■ **EXERCISE PROMPT**
Output each line of the data word for word, from the first through the line that holds "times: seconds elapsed", and leave off whatever follows.

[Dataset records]
=== Section Start ===

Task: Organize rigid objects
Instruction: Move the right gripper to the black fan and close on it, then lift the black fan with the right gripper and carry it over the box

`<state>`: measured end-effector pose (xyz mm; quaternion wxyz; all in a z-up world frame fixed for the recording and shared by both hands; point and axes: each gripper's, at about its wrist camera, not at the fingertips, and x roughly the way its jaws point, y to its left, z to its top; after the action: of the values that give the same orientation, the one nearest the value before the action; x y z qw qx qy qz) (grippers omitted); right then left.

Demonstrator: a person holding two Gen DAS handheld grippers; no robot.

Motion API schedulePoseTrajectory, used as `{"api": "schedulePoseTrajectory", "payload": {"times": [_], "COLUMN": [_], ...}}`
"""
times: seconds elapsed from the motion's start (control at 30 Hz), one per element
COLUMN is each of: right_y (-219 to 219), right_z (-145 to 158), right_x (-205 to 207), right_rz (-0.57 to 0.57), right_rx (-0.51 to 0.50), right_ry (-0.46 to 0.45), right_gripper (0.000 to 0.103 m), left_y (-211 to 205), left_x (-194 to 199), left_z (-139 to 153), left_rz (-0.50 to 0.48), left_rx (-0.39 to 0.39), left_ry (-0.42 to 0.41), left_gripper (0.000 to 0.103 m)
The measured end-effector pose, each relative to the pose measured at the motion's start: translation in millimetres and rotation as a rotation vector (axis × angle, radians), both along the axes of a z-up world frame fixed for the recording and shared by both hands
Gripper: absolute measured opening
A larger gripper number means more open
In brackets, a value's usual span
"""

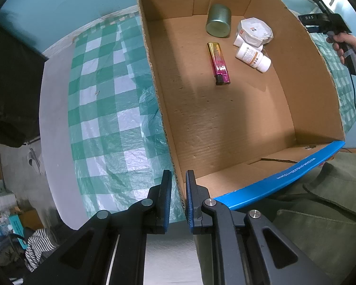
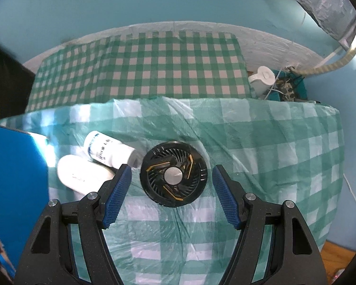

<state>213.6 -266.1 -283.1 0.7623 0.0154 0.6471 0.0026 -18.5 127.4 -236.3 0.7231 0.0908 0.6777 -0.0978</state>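
Right gripper (image 2: 172, 190) straddles round black fan (image 2: 173, 174), jaws apart.

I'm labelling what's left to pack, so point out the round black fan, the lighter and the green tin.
round black fan (image 2: 173, 175), right wrist view, silver centre hub
lighter (image 1: 218, 63), left wrist view, middle of body
green tin (image 1: 218, 20), left wrist view, side wall
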Motion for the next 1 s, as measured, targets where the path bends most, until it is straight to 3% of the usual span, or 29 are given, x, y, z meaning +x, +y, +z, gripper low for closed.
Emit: {"api": "schedulePoseTrajectory", "payload": {"times": [0.4,0.5,1.0], "right_y": [-2.5,-1.4,10.9], "right_z": [-13.1,-11.1,7.4], "right_x": [-2.1,-2.2,-20.1], "right_rz": [0.005,0.019,0.087], "right_rx": [-0.002,0.010,-0.023], "right_ry": [0.008,-0.009,-0.066], "right_gripper": [0.070,0.061,0.061], "left_y": [0.2,0.7,2.3], "left_x": [0.2,0.1,-0.6], "left_z": [-0.6,-0.5,-0.7], "left_rz": [0.001,0.000,0.002], "left_rx": [0.003,0.004,0.001], "left_ry": [0.002,0.000,-0.002], "left_gripper": [0.011,0.011,0.011]}}
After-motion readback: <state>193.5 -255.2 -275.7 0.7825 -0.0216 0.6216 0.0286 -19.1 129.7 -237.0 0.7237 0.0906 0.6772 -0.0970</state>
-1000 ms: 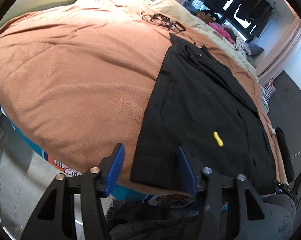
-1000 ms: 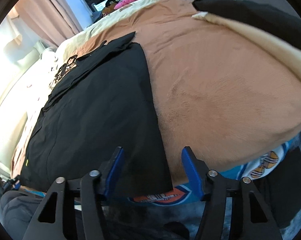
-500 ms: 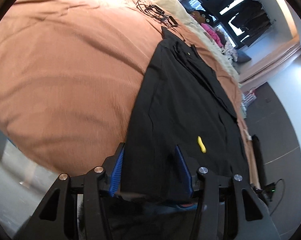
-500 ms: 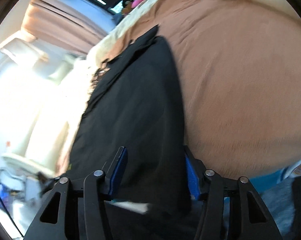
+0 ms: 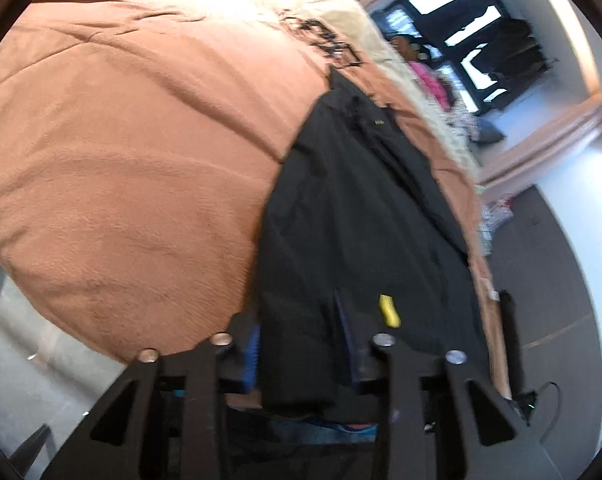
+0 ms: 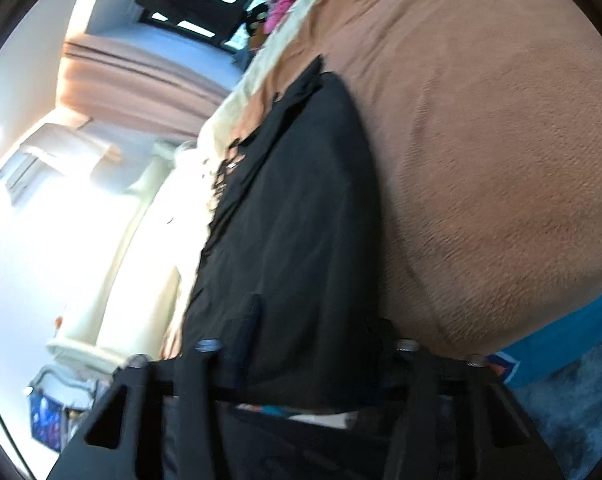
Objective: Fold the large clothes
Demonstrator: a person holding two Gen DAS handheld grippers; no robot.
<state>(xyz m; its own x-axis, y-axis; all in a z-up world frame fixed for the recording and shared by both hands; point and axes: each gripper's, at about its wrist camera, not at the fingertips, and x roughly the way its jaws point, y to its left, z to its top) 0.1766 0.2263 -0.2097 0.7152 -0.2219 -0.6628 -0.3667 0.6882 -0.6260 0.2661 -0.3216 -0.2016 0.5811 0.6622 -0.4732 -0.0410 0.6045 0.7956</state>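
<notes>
A large black garment lies flat on a brown blanket, with a small yellow tag near its front hem. My left gripper straddles the garment's near left corner. Its jaws are closing with the cloth between them, and the pads do not visibly pinch it. In the right wrist view the same garment runs away over the blanket. My right gripper straddles the near right corner, jaws closing, with cloth between the dark fingers.
A tangle of black cord lies at the far end of the bed beside a cream cover. Pink clothes and dark hanging clothes are by the window. Grey floor and a blue patterned sheet border the bed.
Both grippers have come in over the garment's near hem, so the cloth now sits between the fingers. Both pairs of jaws have narrowed. Each view has rolled.
</notes>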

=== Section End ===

■ **TASK RESPONSE**
Task: Organize rigid objects
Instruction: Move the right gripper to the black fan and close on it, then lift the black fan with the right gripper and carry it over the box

`<state>`: measured end-effector pose (xyz mm; quaternion wxyz; all in a z-up world frame fixed for the recording and shared by both hands; point and axes: each gripper's, at about its wrist camera, not at the fingertips, and x roughly the way its jaws point, y to its left, z to its top; after the action: of the values that give the same orientation, the one nearest the value before the action; x y z qw qx qy qz) (grippers omitted); right then left.

Demonstrator: a person holding two Gen DAS handheld grippers; no robot.

Motion API schedulePoseTrajectory, used as `{"api": "schedulePoseTrajectory", "payload": {"times": [_], "COLUMN": [_], ...}}`
"""
times: seconds elapsed from the motion's start (control at 30 Hz), one per element

With this, the output is complete.